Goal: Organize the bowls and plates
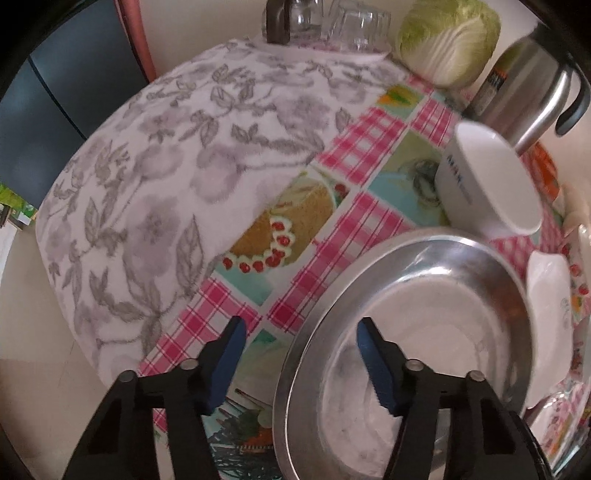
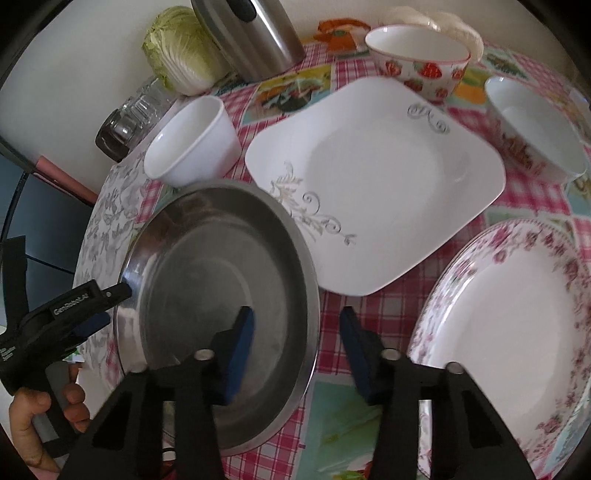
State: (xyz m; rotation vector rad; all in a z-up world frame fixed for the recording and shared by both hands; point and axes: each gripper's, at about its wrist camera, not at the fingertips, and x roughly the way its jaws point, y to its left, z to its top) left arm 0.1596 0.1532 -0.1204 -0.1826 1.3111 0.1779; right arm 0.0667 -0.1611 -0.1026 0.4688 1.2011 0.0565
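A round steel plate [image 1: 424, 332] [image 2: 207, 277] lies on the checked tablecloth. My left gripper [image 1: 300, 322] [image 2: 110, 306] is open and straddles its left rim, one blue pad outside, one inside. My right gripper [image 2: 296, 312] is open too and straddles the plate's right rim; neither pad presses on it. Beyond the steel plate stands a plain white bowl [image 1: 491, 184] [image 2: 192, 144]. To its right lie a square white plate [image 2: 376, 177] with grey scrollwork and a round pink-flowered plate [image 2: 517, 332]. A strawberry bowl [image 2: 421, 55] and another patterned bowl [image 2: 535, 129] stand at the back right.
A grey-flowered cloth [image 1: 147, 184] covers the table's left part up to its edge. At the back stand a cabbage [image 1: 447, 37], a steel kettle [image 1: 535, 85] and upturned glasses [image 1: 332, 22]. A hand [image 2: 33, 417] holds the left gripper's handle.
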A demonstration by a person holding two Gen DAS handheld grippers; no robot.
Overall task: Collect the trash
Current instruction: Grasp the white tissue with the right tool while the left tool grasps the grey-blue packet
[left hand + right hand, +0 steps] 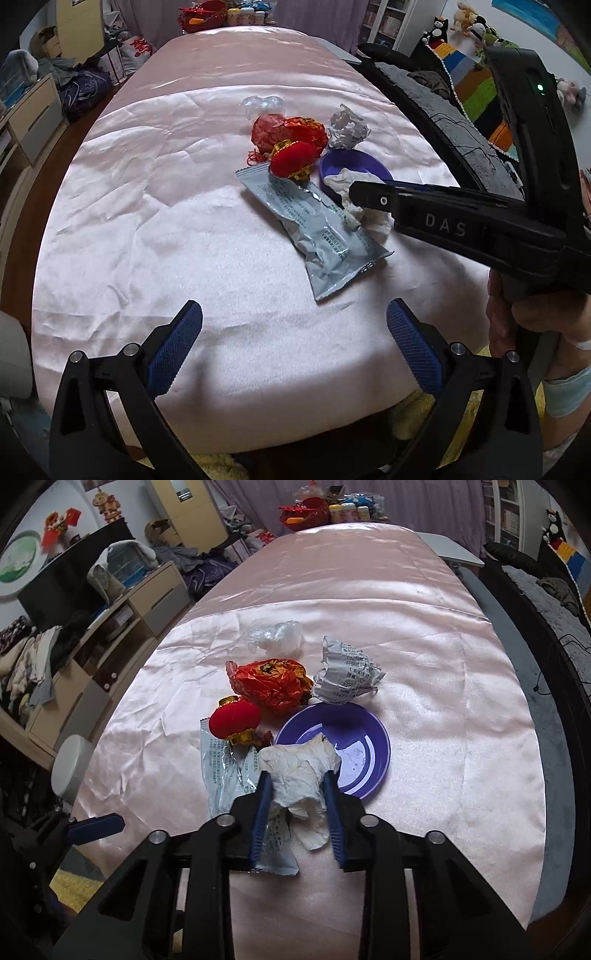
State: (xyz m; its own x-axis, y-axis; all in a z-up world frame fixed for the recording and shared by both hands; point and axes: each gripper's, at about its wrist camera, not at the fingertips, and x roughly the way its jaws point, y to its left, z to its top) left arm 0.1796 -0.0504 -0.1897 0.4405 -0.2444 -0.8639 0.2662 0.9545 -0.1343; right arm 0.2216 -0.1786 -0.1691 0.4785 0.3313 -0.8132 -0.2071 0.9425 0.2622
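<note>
Your right claw (297, 797) is clamped on a crumpled white tissue (301, 771), its blue pads pressing the wad from both sides; the tissue's far edge overlaps the near-left rim of the purple plate (364, 738). Your left claw (293, 347) stands wide with nothing between its pads, above bare pink satin at the near end of the bench (147, 221).

From the right wrist view, the rest of the trash sits in a cluster around the plate. A flattened silver-grey wrapper (221, 771) lies at 9 o'clock of the tissue, partly under it. A small red lantern ornament (235, 719) rests on the wrapper's far end. A crumpled red foil bag (271, 683) lies at 11 o'clock of the plate, a ball of printed paper (347, 677) at 12 o'clock, touching the foil. Crumpled clear plastic (275, 637) lies beyond both.
</note>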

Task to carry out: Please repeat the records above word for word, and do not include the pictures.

Reply:
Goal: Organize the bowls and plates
State: (xyz m; rotation vector rad; all in a z-up world frame fixed for the recording and shared by both hands; point and axes: each gripper's, at about its wrist camera, not at the fingertips, and x roughly the way its jaws point, y to its left, z to its top) left arm 0.1596 0.1532 -0.1204 -0.1826 1.3111 0.1779; right arm 0.0667 -0.1611 -0.1026 0.4688 1.2011 0.0565
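A round steel plate [image 1: 424, 332] [image 2: 207, 277] lies on the checked tablecloth. My left gripper [image 1: 300, 322] [image 2: 110, 306] is open and straddles its left rim, one blue pad outside, one inside. My right gripper [image 2: 296, 312] is open too and straddles the plate's right rim; neither pad presses on it. Beyond the steel plate stands a plain white bowl [image 1: 491, 184] [image 2: 192, 144]. To its right lie a square white plate [image 2: 376, 177] with grey scrollwork and a round pink-flowered plate [image 2: 517, 332]. A strawberry bowl [image 2: 421, 55] and another patterned bowl [image 2: 535, 129] stand at the back right.
A grey-flowered cloth [image 1: 147, 184] covers the table's left part up to its edge. At the back stand a cabbage [image 1: 447, 37], a steel kettle [image 1: 535, 85] and upturned glasses [image 1: 332, 22]. A hand [image 2: 33, 417] holds the left gripper's handle.
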A demonstration by a person holding two Gen DAS handheld grippers; no robot.
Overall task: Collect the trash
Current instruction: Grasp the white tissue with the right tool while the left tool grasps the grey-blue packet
[left hand + right hand, +0 steps] 
State: (xyz m; its own x-axis, y-axis; all in a z-up world frame fixed for the recording and shared by both hands; point and axes: each gripper's, at about its wrist camera, not at the fingertips, and x roughly the way its jaws point, y to its left, z to its top) left arm 0.1796 -0.0504 -0.1897 0.4405 -0.2444 -0.8639 0.2662 0.9545 -0.1343; right arm 0.2216 -0.1786 -0.1691 0.4785 0.3313 -0.8132 -0.2071 0.9425 0.2622
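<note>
Your right claw (297, 797) is clamped on a crumpled white tissue (301, 771), its blue pads pressing the wad from both sides; the tissue's far edge overlaps the near-left rim of the purple plate (364, 738). Your left claw (293, 347) stands wide with nothing between its pads, above bare pink satin at the near end of the bench (147, 221).

From the right wrist view, the rest of the trash sits in a cluster around the plate. A flattened silver-grey wrapper (221, 771) lies at 9 o'clock of the tissue, partly under it. A small red lantern ornament (235, 719) rests on the wrapper's far end. A crumpled red foil bag (271, 683) lies at 11 o'clock of the plate, a ball of printed paper (347, 677) at 12 o'clock, touching the foil. Crumpled clear plastic (275, 637) lies beyond both.
</note>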

Work on this exercise has been finished.